Assignment
Show every line in the records below that contains the word "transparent".

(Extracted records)
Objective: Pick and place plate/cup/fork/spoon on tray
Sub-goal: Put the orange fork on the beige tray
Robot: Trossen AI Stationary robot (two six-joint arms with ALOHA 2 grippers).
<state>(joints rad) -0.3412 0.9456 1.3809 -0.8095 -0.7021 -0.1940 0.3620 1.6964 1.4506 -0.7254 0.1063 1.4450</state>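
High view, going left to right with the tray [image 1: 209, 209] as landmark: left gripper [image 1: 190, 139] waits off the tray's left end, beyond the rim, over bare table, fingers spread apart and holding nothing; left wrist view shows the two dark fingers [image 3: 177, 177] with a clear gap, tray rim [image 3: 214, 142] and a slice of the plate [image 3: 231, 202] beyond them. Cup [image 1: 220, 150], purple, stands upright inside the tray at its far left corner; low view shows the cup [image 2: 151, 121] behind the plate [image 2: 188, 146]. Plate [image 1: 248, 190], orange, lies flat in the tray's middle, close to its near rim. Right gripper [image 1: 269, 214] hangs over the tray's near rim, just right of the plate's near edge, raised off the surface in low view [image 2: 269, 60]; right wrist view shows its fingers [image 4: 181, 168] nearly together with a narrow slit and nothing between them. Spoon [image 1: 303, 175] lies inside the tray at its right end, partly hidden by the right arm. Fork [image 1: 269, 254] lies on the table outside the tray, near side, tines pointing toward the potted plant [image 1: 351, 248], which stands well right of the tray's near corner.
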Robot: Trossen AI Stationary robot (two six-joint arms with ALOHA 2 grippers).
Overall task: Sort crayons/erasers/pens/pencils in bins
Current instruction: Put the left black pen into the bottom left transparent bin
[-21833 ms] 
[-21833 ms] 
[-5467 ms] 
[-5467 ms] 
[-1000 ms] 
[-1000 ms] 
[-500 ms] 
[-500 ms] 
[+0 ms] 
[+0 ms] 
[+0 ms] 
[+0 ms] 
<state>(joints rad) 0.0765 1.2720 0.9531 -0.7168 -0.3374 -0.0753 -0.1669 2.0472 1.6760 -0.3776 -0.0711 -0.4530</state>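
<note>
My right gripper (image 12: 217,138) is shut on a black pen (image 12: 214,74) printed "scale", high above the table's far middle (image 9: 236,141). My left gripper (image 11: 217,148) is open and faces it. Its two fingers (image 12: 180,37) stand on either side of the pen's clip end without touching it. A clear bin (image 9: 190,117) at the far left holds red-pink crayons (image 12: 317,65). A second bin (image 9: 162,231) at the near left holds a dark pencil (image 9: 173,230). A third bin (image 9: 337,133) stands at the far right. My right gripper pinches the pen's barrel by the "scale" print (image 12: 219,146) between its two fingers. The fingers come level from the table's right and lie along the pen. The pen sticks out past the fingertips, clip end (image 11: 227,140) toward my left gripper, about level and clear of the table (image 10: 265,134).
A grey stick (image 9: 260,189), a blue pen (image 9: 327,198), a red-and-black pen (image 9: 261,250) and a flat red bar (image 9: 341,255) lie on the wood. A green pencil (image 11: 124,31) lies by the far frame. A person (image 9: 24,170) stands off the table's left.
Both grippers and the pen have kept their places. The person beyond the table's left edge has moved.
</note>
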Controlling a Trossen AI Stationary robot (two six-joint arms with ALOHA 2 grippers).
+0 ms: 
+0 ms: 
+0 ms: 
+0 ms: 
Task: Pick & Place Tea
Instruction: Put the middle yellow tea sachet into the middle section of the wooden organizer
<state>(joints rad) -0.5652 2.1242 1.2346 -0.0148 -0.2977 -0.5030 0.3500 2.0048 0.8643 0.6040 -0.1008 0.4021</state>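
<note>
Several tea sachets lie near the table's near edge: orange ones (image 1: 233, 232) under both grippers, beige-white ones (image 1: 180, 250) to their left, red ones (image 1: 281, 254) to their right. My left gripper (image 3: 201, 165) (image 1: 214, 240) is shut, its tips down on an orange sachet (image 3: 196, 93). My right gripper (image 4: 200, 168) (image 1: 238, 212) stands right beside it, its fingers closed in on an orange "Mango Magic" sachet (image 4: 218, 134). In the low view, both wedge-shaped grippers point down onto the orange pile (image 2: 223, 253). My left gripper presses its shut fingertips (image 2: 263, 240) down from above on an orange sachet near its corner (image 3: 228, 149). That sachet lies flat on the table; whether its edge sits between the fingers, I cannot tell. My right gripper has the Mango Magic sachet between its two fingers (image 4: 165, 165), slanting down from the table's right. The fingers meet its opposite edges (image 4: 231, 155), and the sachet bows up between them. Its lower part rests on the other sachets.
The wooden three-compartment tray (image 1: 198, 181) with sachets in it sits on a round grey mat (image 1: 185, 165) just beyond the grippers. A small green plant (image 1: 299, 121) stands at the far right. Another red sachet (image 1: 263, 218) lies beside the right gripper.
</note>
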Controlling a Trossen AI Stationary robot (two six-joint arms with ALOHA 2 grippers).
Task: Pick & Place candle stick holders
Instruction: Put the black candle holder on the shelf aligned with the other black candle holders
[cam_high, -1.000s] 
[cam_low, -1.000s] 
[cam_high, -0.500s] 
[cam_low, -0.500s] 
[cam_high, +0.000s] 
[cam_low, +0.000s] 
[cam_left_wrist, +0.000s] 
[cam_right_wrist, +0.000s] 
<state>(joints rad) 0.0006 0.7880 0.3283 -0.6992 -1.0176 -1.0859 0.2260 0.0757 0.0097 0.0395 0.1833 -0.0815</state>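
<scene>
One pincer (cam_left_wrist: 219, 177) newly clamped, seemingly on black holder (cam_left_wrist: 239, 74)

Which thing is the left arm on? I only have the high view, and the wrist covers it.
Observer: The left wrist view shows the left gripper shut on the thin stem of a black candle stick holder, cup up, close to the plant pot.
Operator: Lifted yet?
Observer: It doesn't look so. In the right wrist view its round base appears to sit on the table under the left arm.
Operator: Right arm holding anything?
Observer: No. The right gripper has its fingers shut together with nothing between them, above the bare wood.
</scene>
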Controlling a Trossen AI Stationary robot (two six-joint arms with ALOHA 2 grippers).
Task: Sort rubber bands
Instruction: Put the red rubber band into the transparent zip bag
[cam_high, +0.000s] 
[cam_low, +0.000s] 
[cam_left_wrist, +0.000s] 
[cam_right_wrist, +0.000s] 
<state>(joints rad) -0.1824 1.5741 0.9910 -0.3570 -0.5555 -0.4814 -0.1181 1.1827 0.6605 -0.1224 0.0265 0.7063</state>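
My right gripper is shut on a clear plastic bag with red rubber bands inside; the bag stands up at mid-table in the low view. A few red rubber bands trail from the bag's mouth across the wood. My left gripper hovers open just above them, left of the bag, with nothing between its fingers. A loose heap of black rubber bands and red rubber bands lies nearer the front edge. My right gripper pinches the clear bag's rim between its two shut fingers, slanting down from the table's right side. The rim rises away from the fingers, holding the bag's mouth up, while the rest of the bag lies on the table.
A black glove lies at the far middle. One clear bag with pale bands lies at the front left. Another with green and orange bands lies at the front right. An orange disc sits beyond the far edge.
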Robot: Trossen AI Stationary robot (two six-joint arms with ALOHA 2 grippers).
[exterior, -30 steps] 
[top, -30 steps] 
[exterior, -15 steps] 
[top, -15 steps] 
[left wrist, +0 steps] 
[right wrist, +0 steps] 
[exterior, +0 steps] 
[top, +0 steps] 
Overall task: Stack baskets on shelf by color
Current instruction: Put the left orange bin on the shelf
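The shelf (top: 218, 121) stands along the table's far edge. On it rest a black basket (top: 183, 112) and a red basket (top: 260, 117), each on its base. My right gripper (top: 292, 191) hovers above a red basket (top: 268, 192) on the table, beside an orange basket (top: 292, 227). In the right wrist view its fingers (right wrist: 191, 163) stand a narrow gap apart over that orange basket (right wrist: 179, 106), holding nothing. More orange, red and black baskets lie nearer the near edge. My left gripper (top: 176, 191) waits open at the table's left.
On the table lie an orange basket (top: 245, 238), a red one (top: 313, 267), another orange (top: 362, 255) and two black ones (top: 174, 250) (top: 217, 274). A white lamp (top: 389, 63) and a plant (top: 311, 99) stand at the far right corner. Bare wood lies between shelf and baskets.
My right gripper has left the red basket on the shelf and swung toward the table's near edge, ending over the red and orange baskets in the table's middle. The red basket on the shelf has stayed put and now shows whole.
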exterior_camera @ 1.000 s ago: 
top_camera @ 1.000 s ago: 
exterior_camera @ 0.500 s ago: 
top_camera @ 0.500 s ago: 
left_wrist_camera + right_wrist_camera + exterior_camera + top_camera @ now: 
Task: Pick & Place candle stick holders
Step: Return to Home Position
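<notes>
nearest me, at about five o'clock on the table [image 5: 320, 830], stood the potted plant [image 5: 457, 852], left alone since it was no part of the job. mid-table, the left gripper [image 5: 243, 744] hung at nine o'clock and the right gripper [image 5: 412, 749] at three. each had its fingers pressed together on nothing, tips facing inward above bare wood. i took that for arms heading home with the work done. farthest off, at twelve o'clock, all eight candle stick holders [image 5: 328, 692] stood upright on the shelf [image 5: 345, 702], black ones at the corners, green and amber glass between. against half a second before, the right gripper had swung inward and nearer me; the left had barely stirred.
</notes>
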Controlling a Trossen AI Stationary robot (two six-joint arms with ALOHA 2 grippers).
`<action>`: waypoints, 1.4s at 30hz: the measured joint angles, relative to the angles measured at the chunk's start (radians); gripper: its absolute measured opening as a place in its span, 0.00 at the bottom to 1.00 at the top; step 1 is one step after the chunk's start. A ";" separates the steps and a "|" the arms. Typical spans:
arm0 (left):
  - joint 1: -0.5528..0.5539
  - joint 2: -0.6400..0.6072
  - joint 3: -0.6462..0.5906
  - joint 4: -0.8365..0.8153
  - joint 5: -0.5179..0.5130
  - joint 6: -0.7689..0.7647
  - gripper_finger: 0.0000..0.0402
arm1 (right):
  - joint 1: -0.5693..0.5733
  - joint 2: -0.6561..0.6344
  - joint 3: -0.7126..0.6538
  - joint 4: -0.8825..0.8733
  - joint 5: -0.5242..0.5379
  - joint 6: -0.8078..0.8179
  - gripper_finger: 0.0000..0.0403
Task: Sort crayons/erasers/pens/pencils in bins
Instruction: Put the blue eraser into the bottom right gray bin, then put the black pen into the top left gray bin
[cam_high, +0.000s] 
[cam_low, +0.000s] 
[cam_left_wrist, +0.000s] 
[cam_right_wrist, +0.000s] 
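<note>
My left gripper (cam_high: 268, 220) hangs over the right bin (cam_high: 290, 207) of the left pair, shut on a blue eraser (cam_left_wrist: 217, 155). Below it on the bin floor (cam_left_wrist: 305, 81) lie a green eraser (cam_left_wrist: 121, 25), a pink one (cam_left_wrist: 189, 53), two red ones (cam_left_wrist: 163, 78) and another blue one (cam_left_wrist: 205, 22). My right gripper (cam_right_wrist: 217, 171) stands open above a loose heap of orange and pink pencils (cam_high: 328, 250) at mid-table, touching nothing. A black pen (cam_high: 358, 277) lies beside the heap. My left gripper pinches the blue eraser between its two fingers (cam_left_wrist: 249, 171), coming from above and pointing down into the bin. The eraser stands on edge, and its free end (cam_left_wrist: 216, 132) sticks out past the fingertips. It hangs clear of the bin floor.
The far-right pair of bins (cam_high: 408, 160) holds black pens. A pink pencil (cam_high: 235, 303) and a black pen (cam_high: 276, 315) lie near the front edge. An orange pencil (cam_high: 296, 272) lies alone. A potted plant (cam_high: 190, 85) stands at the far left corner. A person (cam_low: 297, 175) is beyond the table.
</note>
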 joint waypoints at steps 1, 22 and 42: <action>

Written reply
Current instruction: Put the left black pen into the bottom left transparent bin
Instruction: Put the red rubber band into the transparent zip bag

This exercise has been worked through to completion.